From:   Li Jinlin <lijinlin3@huawei.com>
To:     <song@kernel.org>, <philipp.reisner@linbit.com>,
        <lars.ellenberg@linbit.com>, <axboe@kernel.dk>, <hare@suse.de>,
        <jack@suse.cz>, <ming.lei@redhat.com>, <tj@kernel.org>,
        <mcgrof@kernel.org>, <mcroce@microsoft.com>
CC:     <linux-raid@vger.kernel.org>, <linux-block@vger.kernel.org>,
        <linux-kernel@vger.kernel.org>, <drbd-dev@lists.linbit.com>,
        <linfeilong@huawei.com>
Subject: [PATCH 2/3] drdb: Fix undefined behaviour in drbd_rs_c_min_rate_throttle
Date:   Fri, 10 Dec 2021 13:17:06 +0800
Message-ID: <20211210051707.2202646-3-lijinlin3@huawei.com>
In-Reply-To: <20211210051707.2202646-1-lijinlin3@huawei.com>
References: <20211210051707.2202646-1-lijinlin3@huawei.com>
MIME-Version: 1.0
Content-Transfer-Encoding: 7BIT
Content-Type:   text/plain; charset=US-ASCII
Precedence: bulk

When the stat aacum of the disk is greater than INT_MAX, its
value becomes negative after casting to 'int', which may lead
to overflow after subtracting a positive number.
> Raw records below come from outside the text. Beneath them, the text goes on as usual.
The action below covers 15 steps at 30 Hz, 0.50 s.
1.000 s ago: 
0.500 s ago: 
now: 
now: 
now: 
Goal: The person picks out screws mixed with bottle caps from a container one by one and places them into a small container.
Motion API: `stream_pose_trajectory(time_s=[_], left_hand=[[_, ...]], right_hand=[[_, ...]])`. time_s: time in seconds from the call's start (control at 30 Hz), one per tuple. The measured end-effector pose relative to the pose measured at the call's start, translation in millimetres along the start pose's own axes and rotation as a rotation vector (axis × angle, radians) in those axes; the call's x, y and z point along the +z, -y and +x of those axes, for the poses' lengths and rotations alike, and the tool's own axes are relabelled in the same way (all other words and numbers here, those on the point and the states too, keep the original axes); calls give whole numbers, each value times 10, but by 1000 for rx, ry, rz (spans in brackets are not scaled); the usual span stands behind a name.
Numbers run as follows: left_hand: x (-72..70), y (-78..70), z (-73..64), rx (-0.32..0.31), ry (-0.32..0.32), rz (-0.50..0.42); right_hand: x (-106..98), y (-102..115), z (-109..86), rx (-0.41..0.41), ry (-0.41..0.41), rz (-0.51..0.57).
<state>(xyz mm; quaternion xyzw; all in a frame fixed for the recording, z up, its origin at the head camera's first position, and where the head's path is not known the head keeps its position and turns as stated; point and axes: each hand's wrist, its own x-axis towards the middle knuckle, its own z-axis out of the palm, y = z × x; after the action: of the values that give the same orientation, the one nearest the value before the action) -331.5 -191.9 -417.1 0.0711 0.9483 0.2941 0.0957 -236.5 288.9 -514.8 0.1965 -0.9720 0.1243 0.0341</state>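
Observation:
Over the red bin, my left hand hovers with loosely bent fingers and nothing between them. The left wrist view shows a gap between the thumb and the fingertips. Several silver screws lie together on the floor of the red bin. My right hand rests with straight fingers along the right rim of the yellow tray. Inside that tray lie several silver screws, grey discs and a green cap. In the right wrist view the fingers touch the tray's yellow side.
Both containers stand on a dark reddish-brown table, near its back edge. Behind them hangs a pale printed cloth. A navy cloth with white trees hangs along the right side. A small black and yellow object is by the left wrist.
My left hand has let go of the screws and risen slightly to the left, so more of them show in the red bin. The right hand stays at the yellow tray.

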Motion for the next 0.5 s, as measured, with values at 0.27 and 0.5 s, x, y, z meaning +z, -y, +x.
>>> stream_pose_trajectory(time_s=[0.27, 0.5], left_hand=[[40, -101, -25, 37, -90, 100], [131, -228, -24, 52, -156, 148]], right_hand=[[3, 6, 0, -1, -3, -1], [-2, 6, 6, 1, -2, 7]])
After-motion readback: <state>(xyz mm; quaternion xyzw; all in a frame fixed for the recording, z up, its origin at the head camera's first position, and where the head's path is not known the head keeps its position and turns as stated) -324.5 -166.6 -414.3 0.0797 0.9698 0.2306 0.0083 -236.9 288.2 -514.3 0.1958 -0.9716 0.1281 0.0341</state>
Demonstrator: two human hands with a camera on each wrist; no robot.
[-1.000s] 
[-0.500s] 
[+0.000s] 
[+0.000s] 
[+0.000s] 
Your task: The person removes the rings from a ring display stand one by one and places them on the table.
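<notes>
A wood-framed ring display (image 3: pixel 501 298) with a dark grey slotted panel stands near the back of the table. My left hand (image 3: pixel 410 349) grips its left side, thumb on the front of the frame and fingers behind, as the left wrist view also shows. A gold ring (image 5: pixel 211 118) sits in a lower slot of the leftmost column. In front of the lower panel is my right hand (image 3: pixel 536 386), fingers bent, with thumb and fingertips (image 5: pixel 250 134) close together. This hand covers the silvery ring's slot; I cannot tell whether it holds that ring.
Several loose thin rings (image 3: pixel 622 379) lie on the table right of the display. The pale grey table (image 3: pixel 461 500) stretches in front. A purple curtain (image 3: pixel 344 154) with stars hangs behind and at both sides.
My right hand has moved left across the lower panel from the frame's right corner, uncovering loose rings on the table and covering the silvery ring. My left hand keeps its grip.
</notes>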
In the same
way, when the value of rs_sect_ev is greater than INT_MAX,
overflow may also occur. These situations will lead to
undefined behavior.

Otherwise, if the stat accum of the disk is close to INT_MAX
when creating md, the initial value of rs_last_events would be
set close to INT_MAX when mddev initializes IO event counters.
'curr_events - device->rs_last_events > 64' will always false
during synchronization, which may cause resync is not throttled
even if the lower device is busy.

Fix by using atomic64_t type for rs_sect_ev, and using s64 type
for curr_events/last_events.

Signed-off-by: Li Jinlin <lijinlin3@huawei.com>
---
 drivers/block/drbd/drbd_bitmap.c   |  2 +-
 drivers/block/drbd/drbd_int.h      |  4 ++--
 drivers/block/drbd/drbd_main.c     |  2 +-
 drivers/block/drbd/drbd_receiver.c | 12 ++++++------
 drivers/block/drbd/drbd_worker.c   |  4 ++--
 5 files changed, 12 insertions(+), 12 deletions(-)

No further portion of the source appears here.